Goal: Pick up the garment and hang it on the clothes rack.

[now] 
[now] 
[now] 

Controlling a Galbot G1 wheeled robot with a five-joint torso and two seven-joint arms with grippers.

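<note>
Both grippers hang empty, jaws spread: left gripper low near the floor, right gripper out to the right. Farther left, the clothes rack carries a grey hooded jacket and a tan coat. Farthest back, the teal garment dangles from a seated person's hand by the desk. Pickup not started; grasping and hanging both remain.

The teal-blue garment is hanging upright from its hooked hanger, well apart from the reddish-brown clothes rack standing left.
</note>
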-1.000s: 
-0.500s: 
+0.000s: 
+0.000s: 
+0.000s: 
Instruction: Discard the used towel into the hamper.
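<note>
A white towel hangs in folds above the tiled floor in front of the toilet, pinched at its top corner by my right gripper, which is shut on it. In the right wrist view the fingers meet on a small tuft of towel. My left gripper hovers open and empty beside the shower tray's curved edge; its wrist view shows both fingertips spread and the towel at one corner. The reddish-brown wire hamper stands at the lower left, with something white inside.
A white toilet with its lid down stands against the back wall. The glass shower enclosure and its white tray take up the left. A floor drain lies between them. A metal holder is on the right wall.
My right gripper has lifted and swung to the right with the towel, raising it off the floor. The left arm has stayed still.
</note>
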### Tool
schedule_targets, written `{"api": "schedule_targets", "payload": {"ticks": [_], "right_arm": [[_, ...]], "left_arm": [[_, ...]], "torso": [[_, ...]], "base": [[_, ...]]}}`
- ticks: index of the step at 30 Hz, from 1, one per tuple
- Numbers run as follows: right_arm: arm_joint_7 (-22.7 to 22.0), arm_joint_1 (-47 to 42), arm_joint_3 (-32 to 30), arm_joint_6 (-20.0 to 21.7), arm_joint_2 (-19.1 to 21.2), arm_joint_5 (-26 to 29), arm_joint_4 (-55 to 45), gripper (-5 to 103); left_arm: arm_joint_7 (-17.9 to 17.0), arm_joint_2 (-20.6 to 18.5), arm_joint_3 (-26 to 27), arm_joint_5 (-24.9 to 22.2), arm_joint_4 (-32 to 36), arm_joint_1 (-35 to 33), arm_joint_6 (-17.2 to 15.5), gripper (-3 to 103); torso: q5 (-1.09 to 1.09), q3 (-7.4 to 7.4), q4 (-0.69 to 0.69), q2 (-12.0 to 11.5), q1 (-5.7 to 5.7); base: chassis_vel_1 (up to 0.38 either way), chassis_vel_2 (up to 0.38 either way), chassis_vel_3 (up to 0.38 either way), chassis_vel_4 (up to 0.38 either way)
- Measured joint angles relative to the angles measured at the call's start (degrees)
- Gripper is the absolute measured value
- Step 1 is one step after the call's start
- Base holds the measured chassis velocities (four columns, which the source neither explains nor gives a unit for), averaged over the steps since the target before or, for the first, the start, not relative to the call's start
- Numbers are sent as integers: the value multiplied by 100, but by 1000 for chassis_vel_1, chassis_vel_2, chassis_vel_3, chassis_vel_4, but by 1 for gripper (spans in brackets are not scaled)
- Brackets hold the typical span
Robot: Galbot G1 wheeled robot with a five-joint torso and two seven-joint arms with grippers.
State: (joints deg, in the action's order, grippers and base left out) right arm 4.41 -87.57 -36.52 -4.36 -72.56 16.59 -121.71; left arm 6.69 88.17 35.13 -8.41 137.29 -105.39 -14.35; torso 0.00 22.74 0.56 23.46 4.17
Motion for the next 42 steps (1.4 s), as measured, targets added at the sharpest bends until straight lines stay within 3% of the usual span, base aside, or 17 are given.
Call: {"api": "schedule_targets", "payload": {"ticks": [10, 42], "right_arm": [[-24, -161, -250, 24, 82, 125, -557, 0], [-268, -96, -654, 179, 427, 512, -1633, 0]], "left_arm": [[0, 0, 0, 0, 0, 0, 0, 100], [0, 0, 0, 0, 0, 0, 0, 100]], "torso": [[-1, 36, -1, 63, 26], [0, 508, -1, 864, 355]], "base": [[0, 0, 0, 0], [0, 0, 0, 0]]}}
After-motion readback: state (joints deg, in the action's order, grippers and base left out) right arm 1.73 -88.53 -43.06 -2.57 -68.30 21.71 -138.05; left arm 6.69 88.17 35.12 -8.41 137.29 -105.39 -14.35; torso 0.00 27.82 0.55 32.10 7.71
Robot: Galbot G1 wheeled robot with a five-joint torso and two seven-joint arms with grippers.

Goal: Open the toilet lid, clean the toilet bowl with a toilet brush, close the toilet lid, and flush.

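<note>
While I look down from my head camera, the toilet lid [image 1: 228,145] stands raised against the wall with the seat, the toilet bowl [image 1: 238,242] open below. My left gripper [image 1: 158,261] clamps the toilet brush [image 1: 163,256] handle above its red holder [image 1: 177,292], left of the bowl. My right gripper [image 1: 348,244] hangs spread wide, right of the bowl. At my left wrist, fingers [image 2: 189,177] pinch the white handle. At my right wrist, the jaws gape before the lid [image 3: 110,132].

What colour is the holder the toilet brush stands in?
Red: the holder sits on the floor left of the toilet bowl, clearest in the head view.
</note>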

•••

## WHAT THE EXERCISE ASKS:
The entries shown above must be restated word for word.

## ANSWER SECTION:
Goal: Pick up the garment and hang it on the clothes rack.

[now] 
[now] 
[now] 

Controlling a Galbot G1 wheeled robot with a five-joint torso and two seven-joint arms with grippers.

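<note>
Both grippers hang empty, jaws spread: left gripper low near the floor, right gripper out to the right. Farther left, the clothes rack carries a grey hooded jacket and a tan coat. Farthest back, the teal garment dangles from a seated person's hand by the desk. Pickup not started; grasping and hanging both remain.

The teal-blue garment is hanging upright from its hooked hanger, well apart from the reddish-brown clothes rack standing left.
</note>
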-1.000s: 
-0.500s: 
+0.000s: 
+0.000s: 
+0.000s: 
Instruction: Discard the used towel into the hamper.
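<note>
A white towel hangs in folds above the tiled floor in front of the toilet, pinched at its top corner by my right gripper, which is shut on it. In the right wrist view the fingers meet on a small tuft of towel. My left gripper hovers open and empty beside the shower tray's curved edge; its wrist view shows both fingertips spread and the towel at one corner. The reddish-brown wire hamper stands at the lower left, with something white inside.
A white toilet with its lid down stands against the back wall. The glass shower enclosure and its white tray take up the left. A floor drain lies between them. A metal holder is on the right wall.
My right gripper has lifted and swung to the right with the towel, raising it off the floor. The left arm has stayed still.
</note>
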### Tool
schedule_targets, written `{"api": "schedule_targets", "payload": {"ticks": [_], "right_arm": [[_, ...]], "left_arm": [[_, ...]], "torso": [[_, ...]], "base": [[_, ...]]}}`
- ticks: index of the step at 30 Hz, from 1, one per tuple
- Numbers run as follows: right_arm: arm_joint_7 (-22.7 to 22.0), arm_joint_1 (-47 to 42), arm_joint_3 (-32 to 30), arm_joint_6 (-20.0 to 21.7), arm_joint_2 (-19.1 to 21.2), arm_joint_5 (-26 to 29), arm_joint_4 (-55 to 45), gripper (-5 to 103); left_arm: arm_joint_7 (-17.9 to 17.0), arm_joint_2 (-20.6 to 18.5), arm_joint_3 (-26 to 27), arm_joint_5 (-24.9 to 22.2), arm_joint_4 (-32 to 36), arm_joint_1 (-35 to 33), arm_joint_6 (-17.2 to 15.5), gripper (-3 to 103); torso: q5 (-1.09 to 1.09), q3 (-7.4 to 7.4), q4 (-0.69 to 0.69), q2 (-12.0 to 11.5), q1 (-5.7 to 5.7); base: chassis_vel_1 (up to 0.38 either way), chassis_vel_2 (up to 0.38 either way), chassis_vel_3 (up to 0.38 either way), chassis_vel_4 (up to 0.38 either way)
- Measured joint angles relative to the angles measured at the call's start (degrees)
- Gripper is the absolute measured value
- Step 1 is one step after the call's start
- Base holds the measured chassis velocities (four columns, which the source neither explains nor gives a unit for), averaged over the steps since the target before or, for the first, the start, not relative to the call's start
- Numbers are sent as integers: the value multiplied by 100, but by 1000 for chassis_vel_1, chassis_vel_2, chassis_vel_3, chassis_vel_4, but by 1 for gripper (spans in brackets are not scaled)
- Brackets hold the typical span
Robot: Galbot G1 wheeled robot with a five-joint torso and two seven-joint arms with grippers.
State: (joints deg, in the action's order, grippers and base left out) right arm 4.41 -87.57 -36.52 -4.36 -72.56 16.59 -121.71; left arm 6.69 88.17 35.13 -8.41 137.29 -105.39 -14.35; torso 0.00 22.74 0.56 23.46 4.17
Motion for the next 42 steps (1.4 s), as measured, targets added at the sharpest bends until straight lines stay within 3% of the usual span, base aside, or 17 are given.
Call: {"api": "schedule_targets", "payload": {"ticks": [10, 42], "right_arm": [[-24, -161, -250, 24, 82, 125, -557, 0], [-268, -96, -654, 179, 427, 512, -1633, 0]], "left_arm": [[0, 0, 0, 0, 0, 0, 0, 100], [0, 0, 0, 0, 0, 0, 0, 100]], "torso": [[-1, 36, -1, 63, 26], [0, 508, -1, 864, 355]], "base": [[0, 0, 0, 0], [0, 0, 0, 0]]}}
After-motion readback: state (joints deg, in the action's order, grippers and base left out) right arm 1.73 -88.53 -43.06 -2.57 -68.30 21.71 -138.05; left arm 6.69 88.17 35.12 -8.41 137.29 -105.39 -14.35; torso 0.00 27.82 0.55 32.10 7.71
Robot: Galbot G1 wheeled robot with a five-joint torso and two seven-joint arms with grippers.

Goal: Open the toilet lid, clean the toilet bowl with a toilet brush, close the toilet lid, and flush.

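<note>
While I look down from my head camera, the toilet lid [image 1: 228,145] stands raised against the wall with the seat, the toilet bowl [image 1: 238,242] open below. My left gripper [image 1: 158,261] clamps the toilet brush [image 1: 163,256] handle above its red holder [image 1: 177,292], left of the bowl. My right gripper [image 1: 348,244] hangs spread wide, right of the bowl. At my left wrist, fingers [image 2: 189,177] pinch the white handle. At my right wrist, the jaws gape before the lid [image 3: 110,132].

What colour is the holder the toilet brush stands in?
Red: the holder sits on the floor left of the toilet bowl, clearest in the head view.
</note>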

The work on this exercise is finished.